Al contrario questa Corte (Cass., sez. lav., 23 giugno 2001, n. 8617) ha affermato che, ai sensi dell’art. 2119 cod. civ., comma 2, la cessazione del rapporto di lavoro non deriva automaticamente dal fallimento dell’imprenditore o dalla liquidazione coatta amministrativa dell’azienda, ma può aversi per effetto del licenziamento intimato dal curatore o dal liquidatore ovvero a causa della dissoluzione della realtà aziendale, la quale, a sua volta, non si riconnette necessariamente alla mancata continuazione temporanea dell’esercizio dell’impresa, ben potendo il bene giuridico azienda sopravvivere alla mera cessazione dell’attività per un periodo più o meno lungo (conf. Cass. sez. lav. 26 gennaio 1988, n. 648).

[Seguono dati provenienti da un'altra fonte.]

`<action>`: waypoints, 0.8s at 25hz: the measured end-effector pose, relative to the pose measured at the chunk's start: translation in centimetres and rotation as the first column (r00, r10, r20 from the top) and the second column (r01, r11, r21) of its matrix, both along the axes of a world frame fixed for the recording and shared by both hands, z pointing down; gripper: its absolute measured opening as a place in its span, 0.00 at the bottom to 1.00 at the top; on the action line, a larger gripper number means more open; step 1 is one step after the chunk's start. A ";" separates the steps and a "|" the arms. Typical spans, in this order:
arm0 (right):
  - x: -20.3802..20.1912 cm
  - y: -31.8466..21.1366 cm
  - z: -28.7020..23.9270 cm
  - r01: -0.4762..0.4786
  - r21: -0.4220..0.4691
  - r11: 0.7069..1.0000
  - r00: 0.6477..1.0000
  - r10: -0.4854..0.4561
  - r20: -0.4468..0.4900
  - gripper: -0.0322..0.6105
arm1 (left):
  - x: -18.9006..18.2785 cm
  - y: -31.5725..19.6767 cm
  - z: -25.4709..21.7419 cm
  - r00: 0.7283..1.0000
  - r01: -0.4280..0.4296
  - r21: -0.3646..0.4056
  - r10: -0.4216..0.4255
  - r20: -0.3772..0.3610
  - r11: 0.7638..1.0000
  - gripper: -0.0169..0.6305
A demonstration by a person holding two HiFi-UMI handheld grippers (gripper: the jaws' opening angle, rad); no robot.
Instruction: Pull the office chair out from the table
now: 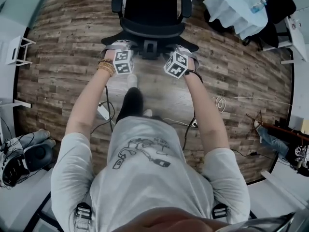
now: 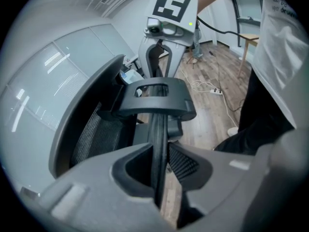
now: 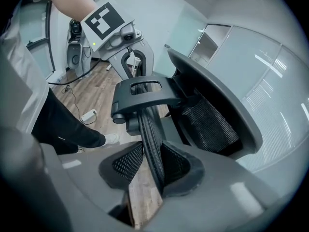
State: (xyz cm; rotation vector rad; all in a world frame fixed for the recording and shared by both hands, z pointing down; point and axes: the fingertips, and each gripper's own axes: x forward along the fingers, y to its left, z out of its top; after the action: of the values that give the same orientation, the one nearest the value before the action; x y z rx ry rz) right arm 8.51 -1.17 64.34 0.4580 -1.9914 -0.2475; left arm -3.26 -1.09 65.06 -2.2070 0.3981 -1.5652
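The black office chair (image 1: 149,13) stands on the wood floor in front of me, its back toward me. My left gripper (image 1: 119,46) and right gripper (image 1: 182,50) sit side by side on the top edge of the backrest. In the left gripper view the left gripper (image 2: 159,173) is shut on the thin black backrest edge (image 2: 158,129), which runs up to a black bracket (image 2: 154,98). The right gripper (image 3: 152,170) pinches the same backrest edge (image 3: 147,124) between its mesh-lined pads. Each gripper view shows the other gripper across the chair.
A round table (image 1: 236,8) with a pale cloth and a bottle (image 1: 258,5) stands at the upper right, beside the chair. Cables and a power strip (image 1: 103,111) lie on the floor by my feet. White furniture (image 1: 17,50) is at the left, bags (image 1: 24,158) at the lower left.
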 end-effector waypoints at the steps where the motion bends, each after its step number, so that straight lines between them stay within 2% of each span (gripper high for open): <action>1: -0.2 0.7 0.0 0.005 0.000 1.000 1.000 -0.005 -0.002 0.24 | -0.2 0.7 0.0 1.000 0.004 -0.006 -0.004 -0.004 1.000 0.17; 7: -0.8 4.0 -0.5 0.010 0.010 1.000 1.000 -0.010 -0.005 0.24 | -0.6 4.0 -0.5 1.000 0.002 -0.045 -0.002 -0.007 0.999 0.17; 20: -2.2 11.2 -0.5 0.006 0.046 0.999 1.000 -0.006 -0.010 0.23 | -2.1 10.5 0.0 0.999 -0.031 -0.039 0.031 -0.009 0.999 0.17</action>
State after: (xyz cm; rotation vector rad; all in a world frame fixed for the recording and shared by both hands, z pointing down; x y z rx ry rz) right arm 6.30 9.99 63.80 0.4795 -1.9811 -0.2992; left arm -5.36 9.40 65.04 -2.2385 0.3373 -1.5610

Neanche, sotto altro profilo, potrebbe, poi, ipotizzarsi che il rapporto sia proseguito solo “fittiziamente” (L. n. 301 del 1979, ex art. 2, che ha introdotto la L. n. 675 del 1977, art. 25, comma 7) dopo la data del collocamento della società in amministrazione straordinaria e quindi nulla autorizza a retrodatare a tale data la risoluzione del rapporto di lavoro comunicata con il licenziamento intimato il 5 giugno 2000: data alla quale peraltro la cit. legge, art. 25, comma 7, risultava abrogato dalla L. n. 223 del 1991, art. 3, (Cfr.: in proposito con riferimento alla fattispecie della sospensione del licenziamento, dalla quale nella specie può argomentarsi a fortiori – Cass,. sez. lav. 28 ottobre 2003, n. 16205 che ha affermato che nell’ipotesi di licenziamento (collettivo) i cui effetti siano rimasti sospesi a norma della L. 27 luglio 1979, n. 301, art. 2, i lavoratori rimasti disoccupati per effetto del licenziamento hanno diritto, nel concorso, degli altri presupposti di legge all’indennità di mobilità a norma della L. n. 223 del 1991, artt. 7 e 16, atteso che, comportando la sospensione nel licenziamento non l’estinzione, ma la prosecuzione dei rapporti di lavoro i licenziamenti devono intendersi verificati solo al momento in cui sono divenuti definitivamente efficaci. A maggior ragione, quindi il rapporto deve ritenersi risolto per effetto del licenziamento la cui efficacia non sia stata sospesa ai sensi della speciale normativa citata (cfr. anche Cass. sez. lav. 8 luglio 2009 n. 15978, che, in riferimento a tale speciale normativa, ha affermato che, il trattamento di fine rapporto si compone di due quote distinte, l’una facente capo al datore, che l’Inps si limita ad accollarsi e una seconda, che presenta tratti peculiari poichè matura in un periodo in cui non si svolge attività lavorativa, e fa capo direttamente all’INPS).

4 – Il ricorso va quindi respinto, assorbito ogni altro rilievo proposto, e l’impugnata sentenza va pertanto confermata.

Ne vi e luogo a condanna del ricorrente al pagamento delle spese del giudizio di cassazione ai sensi dell’art. 152 disp. att. c.p.c., nel testo anteriore alle modifiche apportate dal D.L. n. 269 del 2003 (conv. in L. n. 326 del 2003) nella specie inapplicabile ratione temporis.

P.Q.M.

La corte rigetta il ricorso.

Nulla per spese.

Così deciso in Roma, il 12 luglio 2011.